Абдулл наизусть знал их имена: математик Абу Наср Мансур Ибн Ирак, астроном Абуль Вафа аль-Бузджани, медик Абу Сахль Масихи, Абулхайыр аль-Хасан, по прозвищу Ибн аль-Хаммар…

– Вы что-нибудь знаете о большом глобусе Бируни? Я мечтаю взглянуть на него. Неужели человеческий разум способен на такое? Как только он осмелился предположить это, шагнуть за пределы общеизвестных фактов? – Абдулл заерзал на месте.

– К великому сожалению, это творение ученого уничтожено пожаром, – ответил Араш. – И хотя многие записи Бируни были утеряны, но сохранились несколько книг, где он записал с точностью небесные светила. Я пользуюсь ими для своих размышлений.

– Позволите мне взглянуть на них.

– Конечно, буду рад поделиться мудростью и знаниями!

– Я слышал о нелегкой и трудной судьбе этого Великого мужа из Кята, – Абдулл, в предвкушении знакомства с книгой Бируни, испытывал благодарность к старику, который встретился ему на рынке.

– Этот благородный ученый рано осиротел, его воспитал правитель города. Бируни еще в детстве проявил тягу к знаниям, ознакомился с трудами греческих мыслителей и избрал трудный путь науки. Ему пришлось скитаться и зарабатывать на пропитание, страдать от невежественных правителей, но Бируни не переставал писать книги и изучать мир!

– Да, да, уважаемый! Этот любознательный ученый писал о Солнце, о географии, о математике, астрономии, геометрии!

– А его удивительные «Каноны»?! Столько нового мы узнали из них, что этого хватит многим поколениям ученых, – продолжил Араш.

– Мой учитель в медресе обращал наше внимание на его труды о духовной жизни, – перебил его Абдулл. – Бируни изучил индийскую, греческую религии и сравнил их с исламом. Его выводы настолько смелые, что до сих пор вызывают много споров.

– До него никто из наших учёных не описывал историю египтян, греков, евреев, персов, мусульман, зороастрийцев, – Араш напрягал память, чтобы вспомнить все таланты Бируни.

– Не могу дождаться, чтобы взять в руки его книгу.

Абдулл вскочил с места, словно собирался сейчас же отправиться за рукописью.

– Не спешите, мой молодой друг, я вернусь завтра, и мы продолжим. Я рад, что встретил такого умного и грамотного собеседника! Да защитит вас Ахура-Мазда!

Последние слова старик-огнепоклонник произнес почти шепотом.

«Этот умудренный жизненным опытом зороастрийский ученый, повидавший многих правителей и служивший при их дворах, является носителем ценной информации, кладезем народных, древних хорезмийских традиций, знатоком верований предков, – размышлял Абдулл. – Он сумел уцелеть во время захвата Хорезма Махмудом Газневи. Наверняка Араш спрятал много книг и скрывался долгое время в безлюдной пустыне. Теперь он бережно оберегает письменные, устные предания и обряды народа, издревле проживающего на этих землях.»

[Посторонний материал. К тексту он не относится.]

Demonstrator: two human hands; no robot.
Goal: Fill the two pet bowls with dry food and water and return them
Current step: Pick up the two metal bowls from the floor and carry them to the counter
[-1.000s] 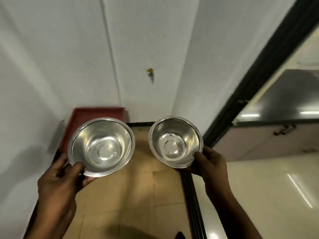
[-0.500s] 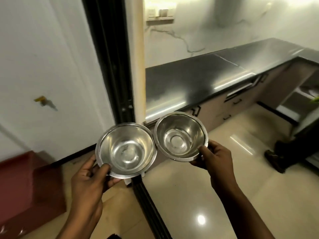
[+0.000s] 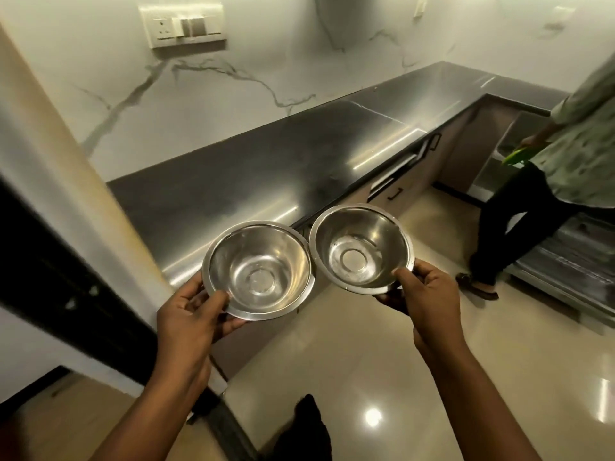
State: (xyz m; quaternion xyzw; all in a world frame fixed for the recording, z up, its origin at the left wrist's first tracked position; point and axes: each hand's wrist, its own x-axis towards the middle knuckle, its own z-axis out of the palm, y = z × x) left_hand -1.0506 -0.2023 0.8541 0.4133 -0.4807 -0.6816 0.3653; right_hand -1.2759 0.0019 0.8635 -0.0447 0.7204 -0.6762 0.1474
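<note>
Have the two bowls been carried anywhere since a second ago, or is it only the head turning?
Yes. The bowls were over the tan floor by the red bin; now they are past the black door frame, near the dark counter.

Item: we record one long dark bench (image 3: 253,168), polished, L-shaped, running along the marble-veined wall (image 3: 253,51); we see nothing lying on it. Below it we note the glossy cream floor (image 3: 349,354), bearing another person's sandalled feet (image 3: 479,287).
</note>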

Все следующее утро Абдулл бродил среди рыночной толпы, между торговых лавок, выискивая взглядом среди груды товаров, предметов быта, оружия, одежды, старые книги, рукописи и манускрипты ушедшей эпохи. В лавке лекаря его внимание привлек пожелтевший сверток с выцветшим рисунком цветка, лежавший среди стеклянных бутылок со снадобьем.

– Мира вам! Что это за рукопись? – Абдулл обратился к служащему лавки, старому еврею в цветном хорезмийском халате.

– Это рецепты лечебных трав Ибн Сины, – служащий бережно раскрыл свиток и показал Абдуллу.

В рукописи с рисунками было несколько описаний снадобий, изготовленных из трав и цветов. Абдулл внимательно читал мелкий арабский шрифт. Он перевернул бумагу и увидел на оборотной стороне подпись: «Завершил переписку раб Аллаха Всевышнего, Рустем Ибн Бахман, с трудов достопочтенного Абу Али Ибн Сины».

«Вот я и прикоснулся к трудам Великих!» – Абдулл был счастлив.

Однако радость его была недолгой. Вечером Араш разъяснял расстроенному Абдуллу:

– Это копия рукописи написана 50 лет спустя после смерти Великого Врачевателя. – Старик вытащил из коржына завернутую в ткань старую книгу. – Не переживайте, теперь Вы можете прикоснуться к книге Бируни.